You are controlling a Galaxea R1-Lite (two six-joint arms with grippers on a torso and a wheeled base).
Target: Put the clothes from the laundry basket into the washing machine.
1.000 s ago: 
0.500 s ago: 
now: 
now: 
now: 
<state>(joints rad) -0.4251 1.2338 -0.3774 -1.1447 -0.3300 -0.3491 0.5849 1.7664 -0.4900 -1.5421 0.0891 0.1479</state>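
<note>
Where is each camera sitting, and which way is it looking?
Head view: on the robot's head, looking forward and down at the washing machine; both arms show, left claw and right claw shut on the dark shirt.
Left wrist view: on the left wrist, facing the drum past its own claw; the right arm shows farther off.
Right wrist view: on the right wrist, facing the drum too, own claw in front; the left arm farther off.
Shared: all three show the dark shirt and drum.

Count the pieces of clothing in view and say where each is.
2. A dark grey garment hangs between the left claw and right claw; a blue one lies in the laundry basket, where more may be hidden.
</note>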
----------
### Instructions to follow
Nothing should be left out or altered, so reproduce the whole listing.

### Your solution
You are controlling a Galaxea R1-Lite (two six-joint arms with grippers on a torso and a wheeled base).
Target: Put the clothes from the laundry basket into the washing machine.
1.000 s ago: 
0.500 s ago: 
now: 
now: 
now: 
<state>(joints rad) -0.4251 1.2338 -0.3774 -1.1447 -0.3300 -0.3491 0.5849 1.7664 -0.4900 -1.5421 0.0891 0.1479</state>
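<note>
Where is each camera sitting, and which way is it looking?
Head view: on the robot's head, looking forward and down at the washing machine; both arms show, left claw and right claw shut on the dark shirt.
Left wrist view: on the left wrist, facing the drum past its own claw; the right arm shows farther off.
Right wrist view: on the right wrist, facing the drum too, own claw in front; the left arm farther off.
Shared: all three show the dark shirt and drum.

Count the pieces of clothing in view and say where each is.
2. A dark grey garment hangs between the left claw and right claw; a blue one lies in the laundry basket, where more may be hidden.
</note>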

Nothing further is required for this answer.